IMPORTANT: Some datasets are very large, so may need a lot of internet bandwidth for downloading and/or computer disk space for storage.
Process the dataset
Once access has been established, the dataset needs to be checked and set up ready to use. Checks include the area or location, coverage, time period, variables, time steps and the presence of gaps or errors.
Data come in various computer formats, each requiring certain software and skills. Time series from a particular site (e.g. from the Pacific Climate Data for the Environment/CliDE data management system operated by NMHSs) can be downloaded and plotted in software such as Excel, but others such as gridded datasets, need specialised software and skills. Specialised skills are also required to examine and analyse the data.
It is good practice to have quality control checks on the analysis at all steps, thereby ensuring that the data is suitable for what is necessary, doesn’t have errors in it and is updated regularly. This may require assistance from experienced data managers. Assistance to analyse the data, and to check the analysis, may also be needed.
IMPORTANT: Some datasets are specialised, so need high-level computer skills to use them.
Determine the quality and uncertainty of the data behind the dataset
As well as quality controlling data, it is important to understand how the datasets were generated and what this means for how they are used. Considerations include:
- The inputs – what data went into it and the quality of those data (e.g. a gridded temperature surface may only use a few station records for a whole island)

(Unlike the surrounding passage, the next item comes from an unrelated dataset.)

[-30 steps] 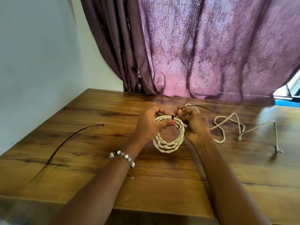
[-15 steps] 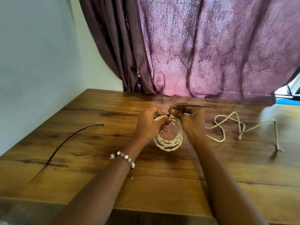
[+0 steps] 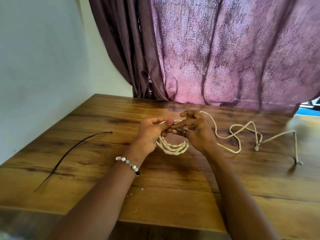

- How gaps are filled – gaps in time or space can be filled using various statistical methods. These methods may involve the use of simultaneous values at nearby stations to calculate an estimated value for that missing data time. For some variables, gaps in the data might be filled based on other variables, for instance, humidity can be calculated from the minimum temperature and solar radiation can be calculated from extraterrestrial radiation which is a function of geographic location and the Julian day (see examples here). The users need to be aware of the pros and cons of the method being used and understand all related caveats.
Datasets with few inputs, poor quality inputs or large gaps to fill should be treated as having lower confidence, and this should be noted.
IMPORTANT: Use the simplest dataset available that covers the required range of relevant climate variables.